» **Task prompt**: Set down the first line below and each line after it, ending with the one that holds "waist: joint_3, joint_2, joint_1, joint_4". Pictures do not belong in the copy.

Items listed in a dataset
--------------------------------------------------

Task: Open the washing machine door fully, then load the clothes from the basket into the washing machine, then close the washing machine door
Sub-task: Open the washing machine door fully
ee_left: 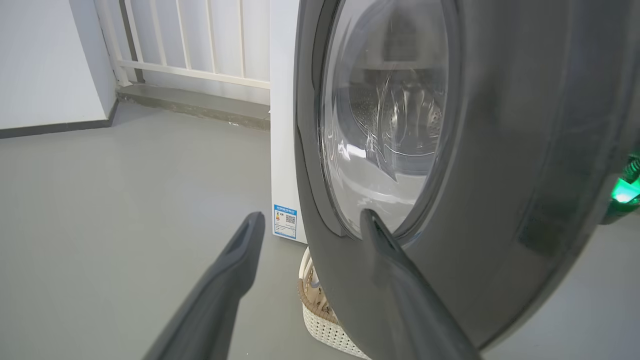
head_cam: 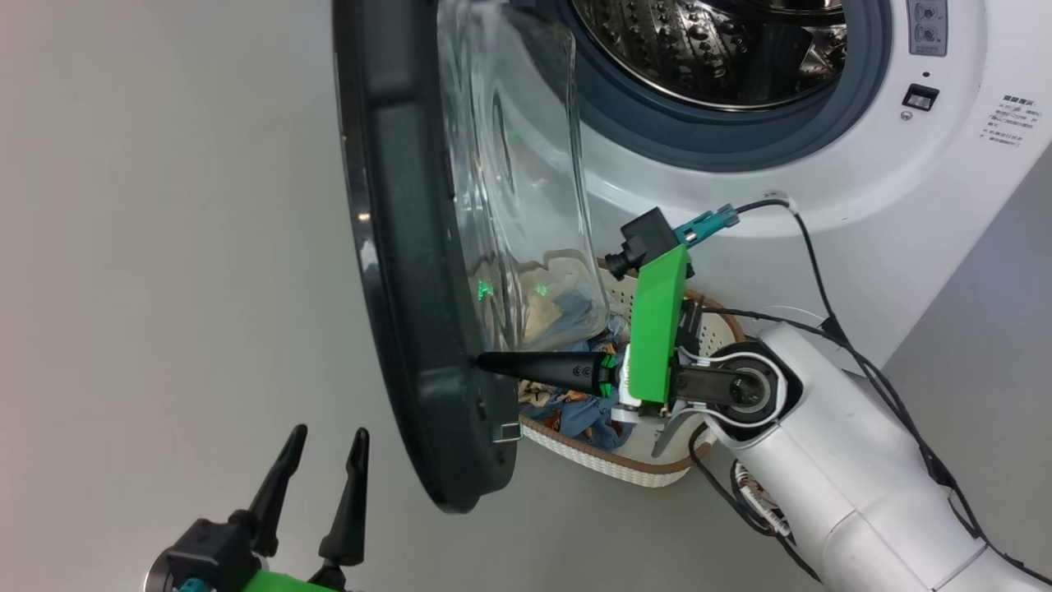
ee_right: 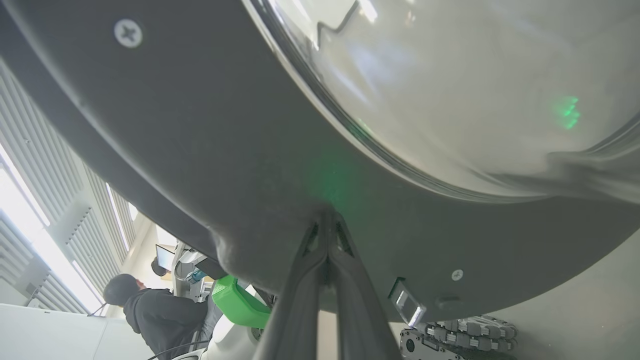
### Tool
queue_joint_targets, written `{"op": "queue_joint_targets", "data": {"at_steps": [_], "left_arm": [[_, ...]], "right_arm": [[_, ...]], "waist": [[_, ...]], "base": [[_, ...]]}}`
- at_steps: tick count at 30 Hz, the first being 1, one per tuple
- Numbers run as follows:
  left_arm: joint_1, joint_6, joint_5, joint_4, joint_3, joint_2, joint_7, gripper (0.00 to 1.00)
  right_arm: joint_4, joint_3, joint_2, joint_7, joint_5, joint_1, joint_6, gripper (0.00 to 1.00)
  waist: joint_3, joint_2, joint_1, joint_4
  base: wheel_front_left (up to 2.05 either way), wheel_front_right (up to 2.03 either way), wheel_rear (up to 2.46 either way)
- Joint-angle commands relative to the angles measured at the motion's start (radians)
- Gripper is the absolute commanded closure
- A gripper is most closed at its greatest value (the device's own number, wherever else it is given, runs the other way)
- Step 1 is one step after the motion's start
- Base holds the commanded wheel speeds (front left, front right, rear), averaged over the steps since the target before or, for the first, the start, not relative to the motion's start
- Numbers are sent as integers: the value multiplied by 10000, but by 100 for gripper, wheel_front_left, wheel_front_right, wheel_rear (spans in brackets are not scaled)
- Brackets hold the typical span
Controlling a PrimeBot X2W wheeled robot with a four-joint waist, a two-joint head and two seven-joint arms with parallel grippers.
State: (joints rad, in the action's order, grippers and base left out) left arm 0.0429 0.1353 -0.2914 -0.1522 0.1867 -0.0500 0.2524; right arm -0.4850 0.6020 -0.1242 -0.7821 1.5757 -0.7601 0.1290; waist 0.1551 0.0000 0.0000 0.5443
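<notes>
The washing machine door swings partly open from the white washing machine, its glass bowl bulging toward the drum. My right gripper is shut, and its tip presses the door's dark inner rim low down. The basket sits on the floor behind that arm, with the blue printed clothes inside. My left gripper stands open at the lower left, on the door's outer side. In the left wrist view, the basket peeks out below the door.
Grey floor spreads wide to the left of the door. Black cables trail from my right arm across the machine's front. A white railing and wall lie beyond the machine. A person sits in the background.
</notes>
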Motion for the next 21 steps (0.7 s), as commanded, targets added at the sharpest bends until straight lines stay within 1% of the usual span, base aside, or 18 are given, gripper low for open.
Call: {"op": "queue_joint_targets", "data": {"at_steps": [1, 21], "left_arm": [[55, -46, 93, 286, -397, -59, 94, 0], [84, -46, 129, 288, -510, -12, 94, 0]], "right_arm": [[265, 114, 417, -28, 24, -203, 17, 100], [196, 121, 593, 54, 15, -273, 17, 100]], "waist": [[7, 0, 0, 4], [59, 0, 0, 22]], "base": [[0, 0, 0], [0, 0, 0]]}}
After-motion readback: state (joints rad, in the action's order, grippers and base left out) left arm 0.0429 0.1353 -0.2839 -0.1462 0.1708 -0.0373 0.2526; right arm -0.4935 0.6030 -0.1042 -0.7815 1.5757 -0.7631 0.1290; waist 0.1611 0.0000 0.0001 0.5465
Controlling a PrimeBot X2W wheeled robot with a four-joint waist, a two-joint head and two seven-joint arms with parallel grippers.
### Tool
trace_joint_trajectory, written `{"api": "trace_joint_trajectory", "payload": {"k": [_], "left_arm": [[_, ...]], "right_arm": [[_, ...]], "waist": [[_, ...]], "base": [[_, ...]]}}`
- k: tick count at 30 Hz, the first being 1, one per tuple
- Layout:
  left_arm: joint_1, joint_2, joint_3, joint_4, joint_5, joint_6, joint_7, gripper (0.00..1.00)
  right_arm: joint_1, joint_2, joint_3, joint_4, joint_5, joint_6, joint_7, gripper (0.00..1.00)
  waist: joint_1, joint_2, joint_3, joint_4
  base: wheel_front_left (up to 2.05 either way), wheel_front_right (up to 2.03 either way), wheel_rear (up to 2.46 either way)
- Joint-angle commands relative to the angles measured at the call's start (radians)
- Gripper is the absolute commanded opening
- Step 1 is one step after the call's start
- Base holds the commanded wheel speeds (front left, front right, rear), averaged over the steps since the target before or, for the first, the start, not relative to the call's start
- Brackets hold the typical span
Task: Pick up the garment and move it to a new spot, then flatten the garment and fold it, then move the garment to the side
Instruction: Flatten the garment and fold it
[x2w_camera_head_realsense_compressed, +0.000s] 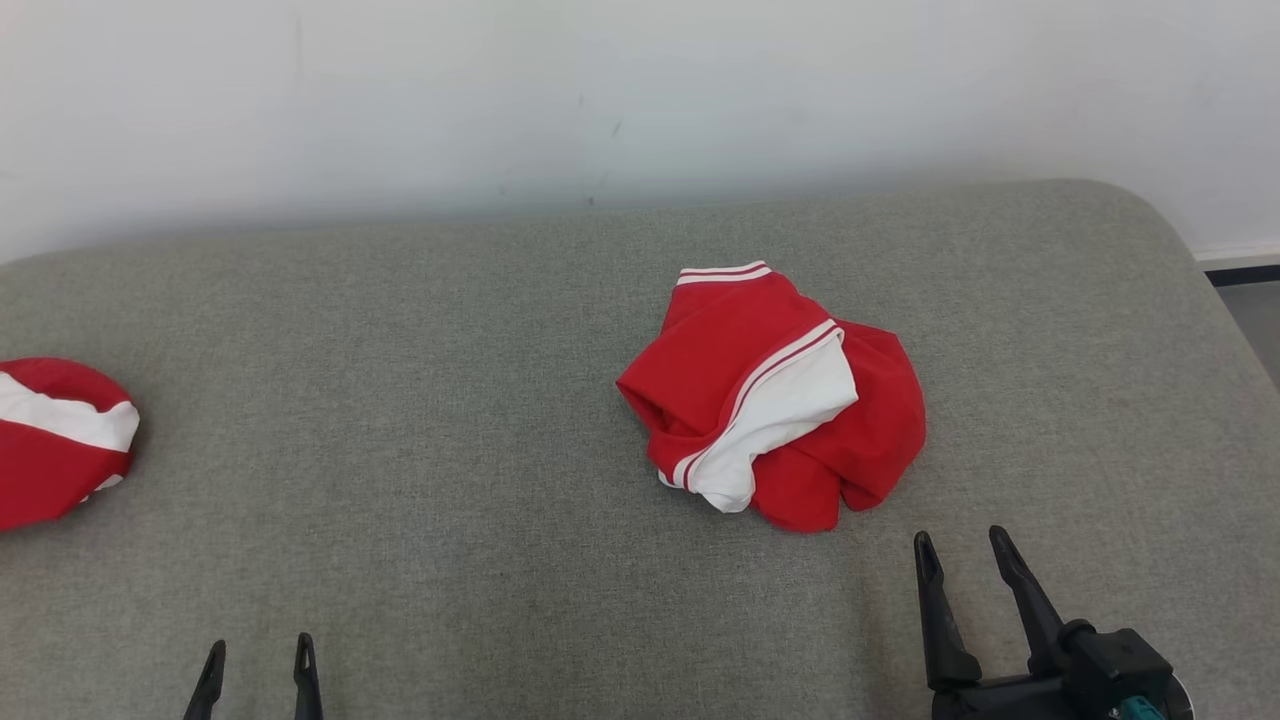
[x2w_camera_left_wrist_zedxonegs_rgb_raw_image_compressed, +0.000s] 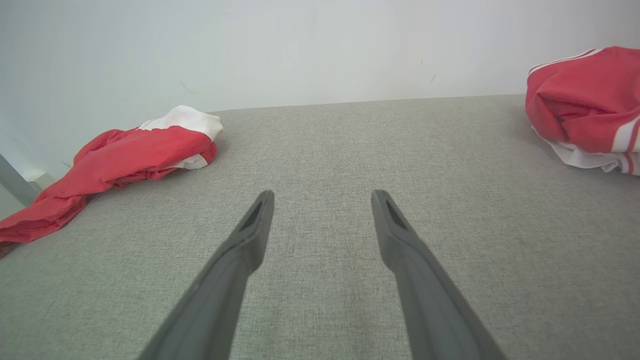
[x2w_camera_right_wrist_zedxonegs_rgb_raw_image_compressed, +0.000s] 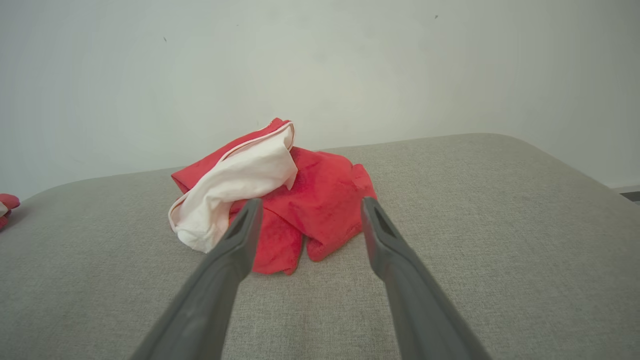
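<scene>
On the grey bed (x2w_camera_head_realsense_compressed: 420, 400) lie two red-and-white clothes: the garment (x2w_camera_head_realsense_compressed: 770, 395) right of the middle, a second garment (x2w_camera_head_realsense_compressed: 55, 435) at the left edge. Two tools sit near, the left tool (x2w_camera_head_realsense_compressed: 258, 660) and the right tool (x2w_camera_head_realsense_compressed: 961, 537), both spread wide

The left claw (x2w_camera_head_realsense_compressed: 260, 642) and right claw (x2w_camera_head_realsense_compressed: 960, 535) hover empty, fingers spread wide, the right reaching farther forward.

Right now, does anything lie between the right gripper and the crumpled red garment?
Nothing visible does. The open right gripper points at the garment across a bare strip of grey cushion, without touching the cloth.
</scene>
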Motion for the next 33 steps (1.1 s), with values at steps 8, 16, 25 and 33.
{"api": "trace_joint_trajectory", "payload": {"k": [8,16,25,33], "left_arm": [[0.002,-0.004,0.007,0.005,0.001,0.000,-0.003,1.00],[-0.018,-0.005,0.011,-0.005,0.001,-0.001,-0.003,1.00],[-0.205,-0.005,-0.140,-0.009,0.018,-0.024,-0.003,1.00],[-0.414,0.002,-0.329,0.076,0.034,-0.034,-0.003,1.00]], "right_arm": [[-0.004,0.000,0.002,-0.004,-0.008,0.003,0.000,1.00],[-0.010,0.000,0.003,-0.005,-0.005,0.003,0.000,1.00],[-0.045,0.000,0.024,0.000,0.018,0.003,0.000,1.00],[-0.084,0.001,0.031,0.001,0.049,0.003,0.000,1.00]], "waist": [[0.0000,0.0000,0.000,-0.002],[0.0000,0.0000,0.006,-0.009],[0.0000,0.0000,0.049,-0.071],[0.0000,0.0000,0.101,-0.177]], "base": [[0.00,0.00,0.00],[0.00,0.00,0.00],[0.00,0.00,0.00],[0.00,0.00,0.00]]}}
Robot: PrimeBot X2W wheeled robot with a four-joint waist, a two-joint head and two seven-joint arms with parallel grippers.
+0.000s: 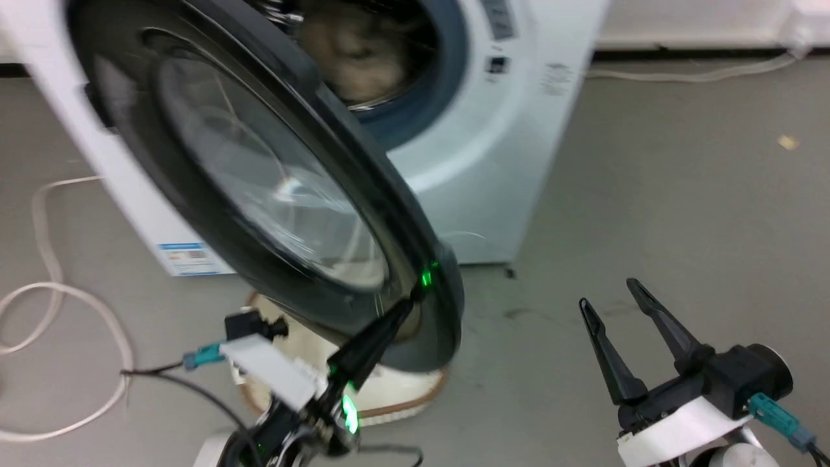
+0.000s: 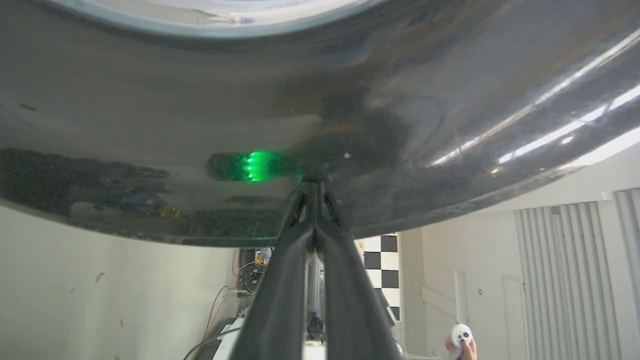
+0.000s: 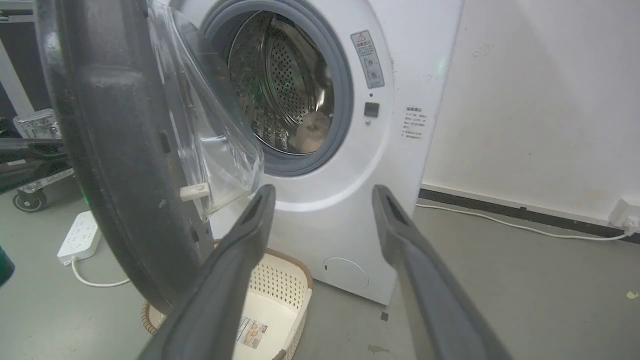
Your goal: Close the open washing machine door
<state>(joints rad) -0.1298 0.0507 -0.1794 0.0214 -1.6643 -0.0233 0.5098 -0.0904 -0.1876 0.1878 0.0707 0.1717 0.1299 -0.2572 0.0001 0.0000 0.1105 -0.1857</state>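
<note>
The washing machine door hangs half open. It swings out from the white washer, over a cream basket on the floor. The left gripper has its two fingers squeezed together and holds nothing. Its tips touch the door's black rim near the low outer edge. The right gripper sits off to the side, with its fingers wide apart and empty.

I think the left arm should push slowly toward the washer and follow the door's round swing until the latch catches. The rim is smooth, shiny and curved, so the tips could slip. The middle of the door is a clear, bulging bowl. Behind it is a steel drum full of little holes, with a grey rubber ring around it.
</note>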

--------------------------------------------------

» **Worked solution**:
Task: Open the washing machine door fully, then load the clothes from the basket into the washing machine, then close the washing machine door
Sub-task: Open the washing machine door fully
ee_left: 
head_cam: 
ee_right: 
### Tool
queue_joint_targets, written `{"op": "queue_joint_targets", "data": {"at_steps": [_], "left_arm": [[_, ...]], "right_arm": [[_, ...]], "waist": [[_, ...]], "base": [[_, ...]]}}`
- at_steps: tick count at 30 Hz, the first being 1, one per tuple
- Numbers run as follows:
  left_arm: joint_1, joint_6, joint_5, joint_4, joint_3, joint_2, joint_7, gripper (0.00 to 1.00)
  right_arm: joint_4, joint_3, joint_2, joint_7, joint_5, joint_1, joint_6, gripper (0.00 to 1.00)
  waist: joint_3, joint_2, joint_1, joint_4

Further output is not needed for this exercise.